THEY'LL know straight away that you're British if you keep your costume on." That was the advice I was given on sauna etiquette by one fellow traveller who'd been "outed" as he stood in his best new cozzie and watched, spellbound and a little fearful, as a sauna full of more liberated continental bathers disrobed and went au naturel.

In Switzerland, it's not just in the spas that people are exhorted to embrace nature - most of the country's tourist industry is based around the stunning landscapes.

Despite lacking much in the way of natural resources, the country has, through centuries of political and financial pragmatism and a culture of industriousness, become one of the world's richest countries. Of course, its main natural resources are the astonishingly beautiful Alps, where the concept of winter tourism was born.

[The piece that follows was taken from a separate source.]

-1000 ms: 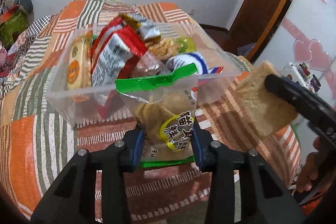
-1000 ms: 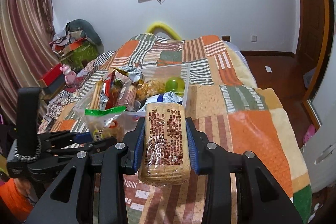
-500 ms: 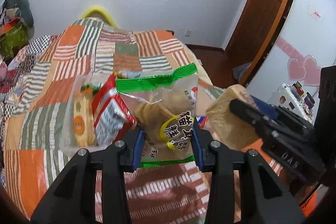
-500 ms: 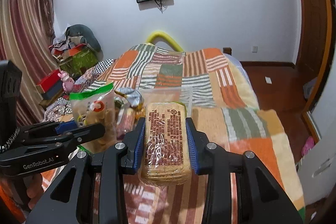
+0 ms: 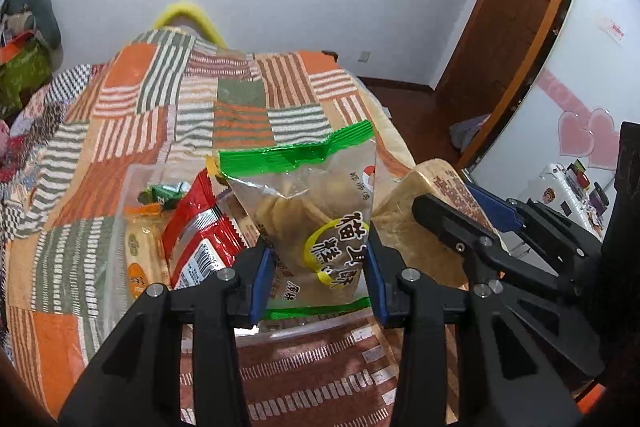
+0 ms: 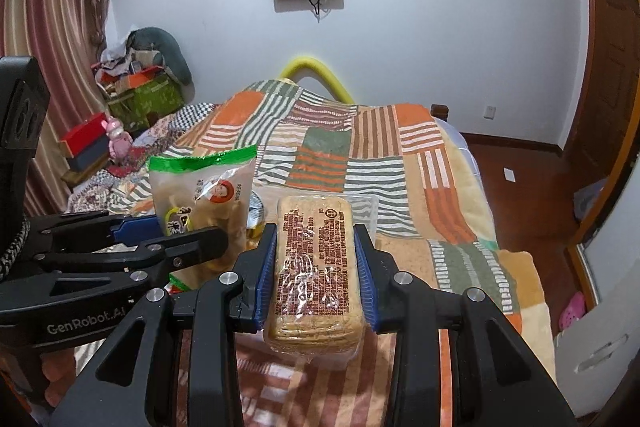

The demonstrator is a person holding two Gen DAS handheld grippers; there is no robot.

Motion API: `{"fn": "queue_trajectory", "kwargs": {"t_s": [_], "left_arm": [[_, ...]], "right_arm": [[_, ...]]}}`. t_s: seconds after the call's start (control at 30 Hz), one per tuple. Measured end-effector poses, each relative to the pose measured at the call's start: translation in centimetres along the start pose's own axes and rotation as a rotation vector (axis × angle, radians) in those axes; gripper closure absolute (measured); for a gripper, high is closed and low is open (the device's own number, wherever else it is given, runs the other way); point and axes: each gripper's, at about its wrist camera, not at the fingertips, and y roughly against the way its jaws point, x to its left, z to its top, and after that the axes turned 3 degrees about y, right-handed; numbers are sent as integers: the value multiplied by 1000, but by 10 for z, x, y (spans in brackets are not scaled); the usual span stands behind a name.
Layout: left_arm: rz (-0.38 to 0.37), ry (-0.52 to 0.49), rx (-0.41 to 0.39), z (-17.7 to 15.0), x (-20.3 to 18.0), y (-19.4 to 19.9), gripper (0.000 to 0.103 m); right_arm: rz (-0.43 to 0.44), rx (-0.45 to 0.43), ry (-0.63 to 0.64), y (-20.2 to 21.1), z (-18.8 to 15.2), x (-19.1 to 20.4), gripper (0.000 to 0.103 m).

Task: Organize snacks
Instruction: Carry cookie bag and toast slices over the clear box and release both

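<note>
My left gripper (image 5: pixel 318 275) is shut on a clear cracker bag with green seams (image 5: pixel 312 211), held upright above a clear plastic bin (image 5: pixel 124 219) on the bed. The bin holds a red snack packet (image 5: pixel 200 231), a yellow biscuit pack (image 5: pixel 138 259) and other snacks. My right gripper (image 6: pixel 316 271) is shut on a wrapped tan biscuit block (image 6: pixel 316 267), held just right of the left gripper; the block also shows in the left wrist view (image 5: pixel 424 219). The cracker bag shows in the right wrist view (image 6: pixel 204 195) with the left gripper (image 6: pixel 192 239).
The bin rests on a bed with an orange, green and striped patchwork quilt (image 6: pixel 360 155). Cluttered boxes (image 6: pixel 140 95) stand at the left wall. A wooden door (image 5: pixel 516 11) and floor are to the right of the bed.
Both grippers have risen and drawn back with their snacks. The bin has dropped lower in both views and the two grippers now sit closer together.
</note>
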Motion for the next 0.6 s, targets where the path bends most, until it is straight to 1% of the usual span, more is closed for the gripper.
{"fn": "queue_trajectory", "kwargs": {"t_s": [0.07, 0.13, 0.2, 0.3, 0.37, 0.4, 0.5, 0.6], "left_arm": [[8, 7, 8, 0, 2, -4, 63], [18, 9, 1, -2, 3, -5, 60], [35, 7, -11, -3, 4, -3, 52], [41, 5, -41, -5, 7, 4, 43], [37, 6, -52, -6, 7, 11, 42], [34, 5, -55, -6, 7, 14, 42], [36, -11, -85, -8, 3, 31, 42], [40, -28, -128, -11, -1, 55, 42]], "right_arm": [[9, 7, -3, -5, 1, -2, 70], [15, 20, -13, -11, 1, -3, 70], [22, 38, -26, -15, 1, -5, 69], [30, 34, -47, -10, -1, -7, 68], [19, 24, -43, -4, 0, -7, 60], [14, 18, -39, 0, 0, -7, 58], [9, 0, -26, 10, 3, -6, 57], [-3, -28, -4, 29, 5, -1, 57]]}}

Now, faced with the prospect of a globally-warmed world where the snow will fall lighter on the ski slopes, the Swiss are embracing summer tourism.

Behind the slogan "Go Natural" they are enticing visitors with the promise of a year-round range of outdoor attractions and activities built around an efficient public transport system.

I visited the south east of the country, touring its biggest canton, Grau Bunden, home to world famous resorts such as St Moritz and Davos.

My trip began in Scuol, on the border with Italy. I arrived late in the day at Scuol's sumptuous spas, where in a stunning outdoor setting, the breath of the bathers mingled with the steam from hot pools of spring water against a backdrop of almost vertical mountains.

That's the thing about this part of Switzerland. There is a picture postcard view of the Alps in almost every direction.

Next day, it was on to St Moritz - the enclave for the rich and famous, home of the world famous cresta run and ludicrously expensive to boot.

The population of the town is just 5000. Coincidentally, the hotel capacity is also 5000, so the population effectively doubles in the main winter holiday season.

In St Moritz you could probably smell the money if it wasn't for the clear mountain air breezing in from the mountains. Stars like George Clooney are regular visitors. Part of the appeal for the celebrity set is the fact that, in such a rich place, they are assured privacy from the sophisticated locals.

In St Moritz, after walking clean streets filled with shops selling all the most expensive designer gear, you could take in a little culture at the small museum dedicated to the town's nineteenth century artist superstar Giovanni Segantini or take a bus into the mountains to the start of the cresta and bob sleigh runs.

In the winter, when the snow arrives, you could even try it for yourself. They offer a precarious taxi ride down the bob run for 220sf - about pounds 150.

I was staying at the superb Hotel Europa, St Moritz where we were served one fine meal after another.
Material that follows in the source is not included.